### TASK PROMPT
Read the listing below and copy out every line that holds "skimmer".

------

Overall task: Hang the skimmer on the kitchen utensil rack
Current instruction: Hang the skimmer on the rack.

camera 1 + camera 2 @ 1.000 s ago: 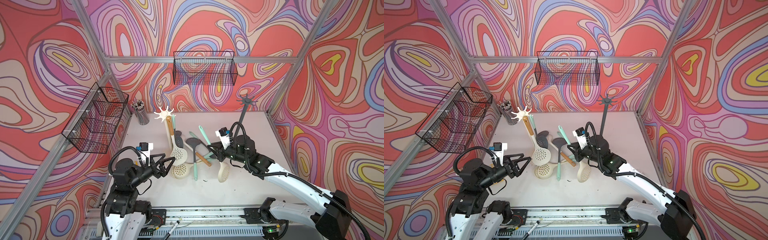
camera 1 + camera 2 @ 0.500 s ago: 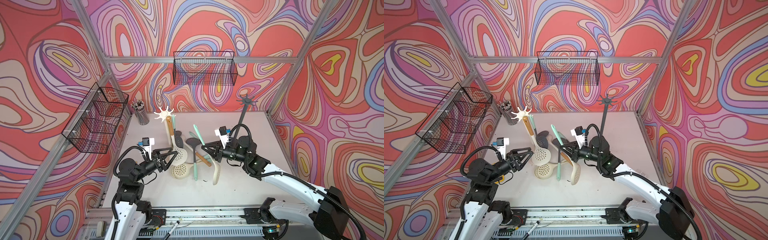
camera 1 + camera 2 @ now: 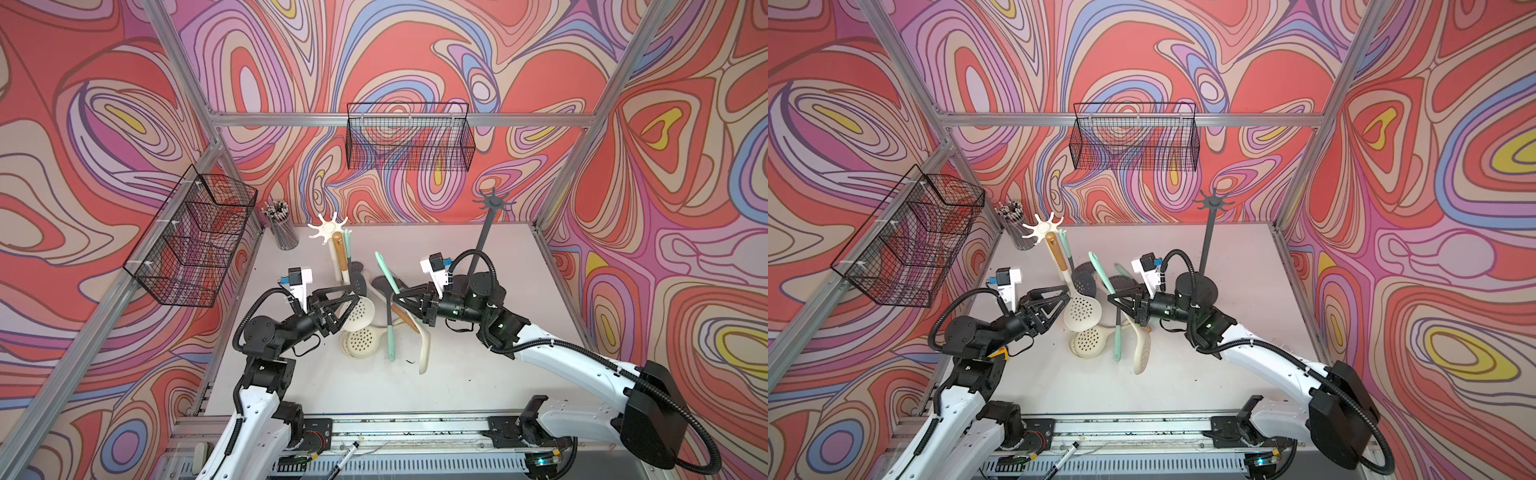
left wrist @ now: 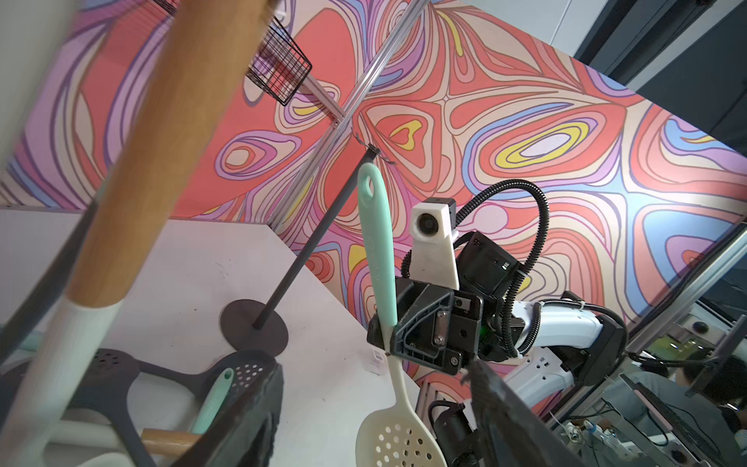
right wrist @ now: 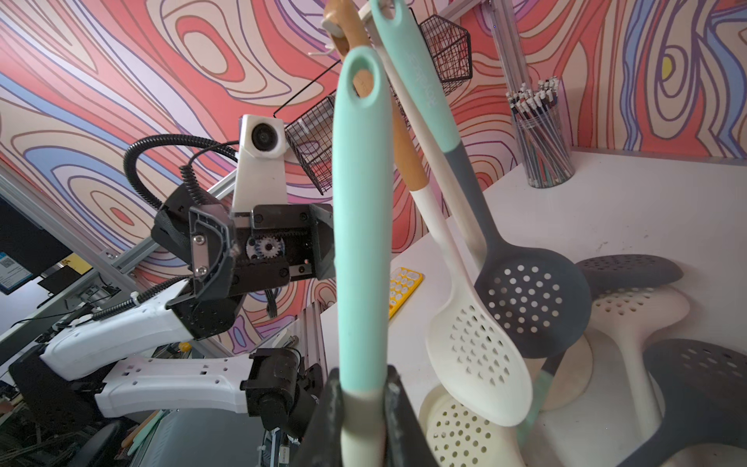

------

### YOUR SOLUTION
Overall task: Hang the skimmer on the kitchen utensil rack
Current instruction: Hang the skimmer on the rack.

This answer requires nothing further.